Monitoring error rates

Error rate monitors are created automatically for every application. You can view them within the application dashboard for any of your applications. You can also view them across all of your applications by going to Monitoring> Error Rates.

web dashboard

We suggest always configuring a monitoring alert to catch sudden big spikes in errors that you would otherwise not know about. A simple monitor of 500 errors in the last 60 minutes is a good best practice.

Get alerted about new errors

Retrace can email you anytime a new exception is found. One of the advantages to Retrace is its ability to identify unique errors and know which ones are new. Instead of spamming you everytime there is an error, it can only alert you about new ones.

Go to Errors> Notification Groups to configure your notification groups and who should receive email or SMS notifications. You will also want to go to the “App Templates” tab, and select which apps you want to configure alerts for.

demo

Monitoring your logs

Sometimes the only way to monitor your application is to look for specific log messages. Retrace can help you do just that!
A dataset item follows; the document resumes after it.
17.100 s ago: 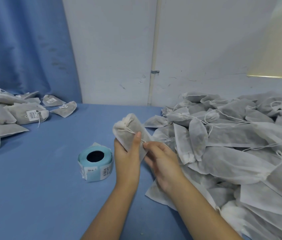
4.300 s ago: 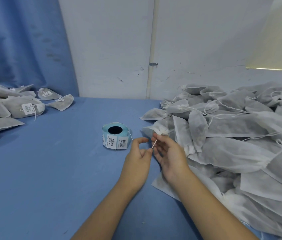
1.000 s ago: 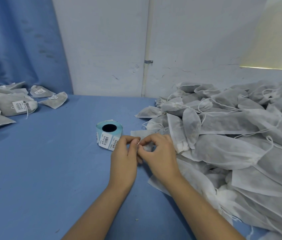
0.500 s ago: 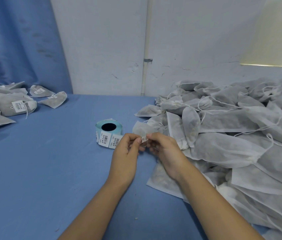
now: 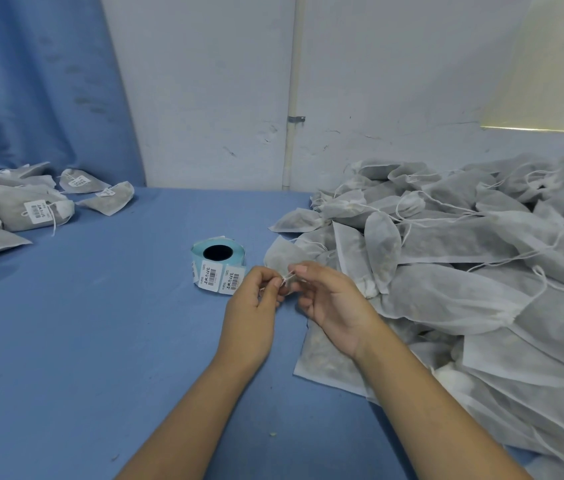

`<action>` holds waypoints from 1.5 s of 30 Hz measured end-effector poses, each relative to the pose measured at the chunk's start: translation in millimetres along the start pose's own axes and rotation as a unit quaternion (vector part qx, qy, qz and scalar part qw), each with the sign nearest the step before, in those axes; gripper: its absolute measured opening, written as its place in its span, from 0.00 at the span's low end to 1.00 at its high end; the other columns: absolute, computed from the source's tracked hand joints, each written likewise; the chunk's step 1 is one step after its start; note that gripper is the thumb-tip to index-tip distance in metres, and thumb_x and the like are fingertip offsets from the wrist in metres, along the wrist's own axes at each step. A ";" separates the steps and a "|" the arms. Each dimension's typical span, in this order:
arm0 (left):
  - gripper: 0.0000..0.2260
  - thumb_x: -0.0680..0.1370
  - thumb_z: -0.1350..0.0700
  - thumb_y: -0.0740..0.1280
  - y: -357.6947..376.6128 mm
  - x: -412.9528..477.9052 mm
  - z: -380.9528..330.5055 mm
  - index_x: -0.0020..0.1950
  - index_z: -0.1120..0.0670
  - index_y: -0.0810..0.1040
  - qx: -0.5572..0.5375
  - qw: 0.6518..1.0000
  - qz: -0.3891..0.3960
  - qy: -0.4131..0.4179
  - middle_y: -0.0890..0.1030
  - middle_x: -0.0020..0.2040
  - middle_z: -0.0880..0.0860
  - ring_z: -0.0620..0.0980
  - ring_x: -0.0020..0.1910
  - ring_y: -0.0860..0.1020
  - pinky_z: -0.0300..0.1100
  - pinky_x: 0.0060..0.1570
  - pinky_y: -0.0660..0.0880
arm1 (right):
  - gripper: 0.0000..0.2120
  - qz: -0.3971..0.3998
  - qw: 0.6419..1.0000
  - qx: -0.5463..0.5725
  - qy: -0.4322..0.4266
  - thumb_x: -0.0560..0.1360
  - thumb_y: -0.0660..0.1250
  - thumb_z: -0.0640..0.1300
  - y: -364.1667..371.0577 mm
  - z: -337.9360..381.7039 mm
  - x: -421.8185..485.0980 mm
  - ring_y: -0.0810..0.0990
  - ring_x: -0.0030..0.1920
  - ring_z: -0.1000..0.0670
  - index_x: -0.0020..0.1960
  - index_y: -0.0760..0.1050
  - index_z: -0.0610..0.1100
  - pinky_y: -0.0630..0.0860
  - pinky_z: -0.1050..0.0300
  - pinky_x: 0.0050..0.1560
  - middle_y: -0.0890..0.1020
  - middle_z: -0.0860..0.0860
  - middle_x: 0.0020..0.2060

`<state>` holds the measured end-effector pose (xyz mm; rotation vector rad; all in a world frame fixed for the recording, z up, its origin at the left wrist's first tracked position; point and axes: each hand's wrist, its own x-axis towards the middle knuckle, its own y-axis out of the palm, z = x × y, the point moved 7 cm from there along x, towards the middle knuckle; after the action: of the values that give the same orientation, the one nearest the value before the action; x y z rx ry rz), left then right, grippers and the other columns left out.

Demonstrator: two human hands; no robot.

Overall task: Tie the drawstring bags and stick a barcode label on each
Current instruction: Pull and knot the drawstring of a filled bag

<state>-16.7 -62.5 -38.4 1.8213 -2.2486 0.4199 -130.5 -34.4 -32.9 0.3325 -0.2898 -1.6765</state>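
Observation:
A small white drawstring bag (image 5: pixel 278 256) lies on the blue table just beyond my fingertips. My left hand (image 5: pixel 254 303) and my right hand (image 5: pixel 330 299) meet at its neck, and both pinch the thin white drawstring (image 5: pixel 286 279) between thumb and fingers. Just left of my hands stands the turquoise barcode label roll (image 5: pixel 217 263), with white labels hanging off its front.
A large heap of untied white bags (image 5: pixel 464 258) fills the right side of the blue table (image 5: pixel 83 341). Labelled, tied bags (image 5: pixel 31 209) lie at the far left by a blue curtain (image 5: pixel 31 81). A white wall stands behind.
My hands have drawn slightly apart along the string, still pinching it at the bag's neck. The bag has stayed on the table beside the label roll.

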 end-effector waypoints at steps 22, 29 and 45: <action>0.06 0.81 0.59 0.61 -1.3 -1.2 -11.1 0.48 0.58 0.76 0.076 0.997 0.007 0.005 0.80 0.42 0.50 0.44 0.41 0.76 0.30 0.42 0.70 | 0.04 -0.013 0.999 0.044 0.009 0.72 0.66 0.40 -2.1 -2.8 1.2 0.62 0.21 0.58 0.40 0.74 0.40 0.59 0.66 0.26 0.74 0.49 0.35; 0.19 0.73 0.67 0.64 -0.8 -7.4 -19.8 0.50 0.41 0.76 0.132 0.988 0.030 0.069 0.79 0.48 0.39 0.35 0.44 0.73 0.25 0.41 0.66 | 0.04 0.005 0.997 0.075 0.000 0.67 0.69 0.44 -0.1 -0.2 0.8 0.65 0.23 0.57 0.35 0.77 0.44 0.63 0.67 0.26 0.77 0.50 0.33; 0.12 0.78 0.62 0.63 -9.5 -12.4 -41.6 0.54 0.45 0.72 0.134 0.978 -0.066 0.149 0.76 0.49 0.35 0.36 0.49 0.73 0.24 0.48 0.65 | 0.16 0.184 0.964 0.193 -0.005 0.52 0.83 0.44 23.5 7.0 -12.0 0.74 0.26 0.58 0.33 0.78 0.48 0.70 0.67 0.28 0.80 0.55 0.30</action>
<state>-5.4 -38.3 -2.9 1.8687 -1.9324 0.9400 -110.3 -25.5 -16.9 0.5250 -0.6498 -1.2488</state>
For example, we have some background jobs that run daily to do billing. If there is any type of error or problem with our billing, it would be a really big deal. Monitoring this type of background process is tricky. We monitor it by using a specific exception type called ClientBillingException. We then configure Retrace to alert us if that is ever found in any of our logs!

log monitor

Summary

Retrace includes a lot of powerful error tracking and log management features designed for developers. It was really hard to pick my top 5, but I think these are some of key features that every development team can get a lot of benefit from. I especially love being able to see log messages within the profile traces. Don’t forget that you can get that same functionality on your workstation while you are writing or testing your code with Prefix on Windows for free!